Exhibit 10.3
FORM OF
EMPLOYMENT AGREEMENT
This Agreement is entered into as of this 16th day of January 2001, by and
between HADRON, INC., (the "Company") and Xxxxxxxx X. Xxxxxxxx, Xx.
("Employee").
WHEREAS, the Company and Employee have agreed to terms upon which Employee
will be employed by the Company and wish to set forth such terms and conditions
in writing;
NOW, THEREFORE, for good and valuable consideration, the receipt and
sufficiency of which are hereby acknowledged, the parties hereby agree as
follows:
1. Employment. The Company hereby agrees to employ Employee as its
PRESIDENT AND CHIEF EXECUTIVE OFFICER for the term as hereinafter set
forth. Employee shall perform such duties and exercise such
supervision and powers over and with regard to the business of the
Company as are consistent with his position. Employee shall report to
the Board of Directors (the "Board") of the Company. During the term
of this Agreement, Employee shall devote forty hours per week to the
business.
2. Term. The Company hereby agrees to continue Employee in its employ,
and Employee hereby agrees to remain in the employ of the Company, in
accordance with the terms and provisions of this Agreement, for the
period commencing on the date of this Agreement (the "Effective Date")
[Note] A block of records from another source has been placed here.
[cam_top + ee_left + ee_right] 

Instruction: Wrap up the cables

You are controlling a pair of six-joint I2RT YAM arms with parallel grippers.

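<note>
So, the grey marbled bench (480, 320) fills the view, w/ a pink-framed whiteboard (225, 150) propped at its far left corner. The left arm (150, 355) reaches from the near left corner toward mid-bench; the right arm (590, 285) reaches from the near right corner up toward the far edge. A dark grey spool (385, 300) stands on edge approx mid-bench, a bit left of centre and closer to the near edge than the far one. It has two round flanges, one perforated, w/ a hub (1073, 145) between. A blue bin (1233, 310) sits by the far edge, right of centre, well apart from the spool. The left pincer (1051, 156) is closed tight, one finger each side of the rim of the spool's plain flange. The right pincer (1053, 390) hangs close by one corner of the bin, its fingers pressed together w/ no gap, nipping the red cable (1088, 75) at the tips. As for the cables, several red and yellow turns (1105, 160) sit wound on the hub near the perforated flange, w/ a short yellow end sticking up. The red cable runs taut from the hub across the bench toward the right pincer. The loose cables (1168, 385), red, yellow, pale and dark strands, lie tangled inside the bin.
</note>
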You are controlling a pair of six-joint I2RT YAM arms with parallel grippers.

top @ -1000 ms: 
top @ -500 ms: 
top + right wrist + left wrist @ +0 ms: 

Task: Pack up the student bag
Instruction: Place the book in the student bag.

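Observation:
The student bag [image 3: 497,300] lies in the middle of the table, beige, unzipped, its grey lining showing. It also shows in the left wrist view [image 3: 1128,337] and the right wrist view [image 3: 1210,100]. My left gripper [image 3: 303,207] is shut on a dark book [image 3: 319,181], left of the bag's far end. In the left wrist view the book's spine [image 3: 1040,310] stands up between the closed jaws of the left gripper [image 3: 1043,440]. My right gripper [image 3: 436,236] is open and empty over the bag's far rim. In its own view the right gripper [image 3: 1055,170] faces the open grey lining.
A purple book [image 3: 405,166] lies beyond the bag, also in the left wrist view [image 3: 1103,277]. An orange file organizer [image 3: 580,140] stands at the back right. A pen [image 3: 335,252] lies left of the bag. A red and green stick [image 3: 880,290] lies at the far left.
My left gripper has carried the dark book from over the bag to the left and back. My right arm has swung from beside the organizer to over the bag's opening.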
and ending on the first anniversary of such date (the "Employment
Period"). The Employment Period shall continue on a month to month
basis until either party provides the other with written notice to
terminate the Agreement. Said notice shall be effective thirty days
from receipt.
3. Base Salary and Time Allotment. During the term of the Agreement,
Employee shall be available to the Employer forty (40) hours per week.
For this, the Employee's initial annual base salary shall be $175,000
annually. The employee's base salary for the future years shall be
determined by the Compensation Committee of the Board in its sole
discretion. The base salary shall be payable on a bi-weekly basis or
such other basis as the Company uses to pay its executive officers.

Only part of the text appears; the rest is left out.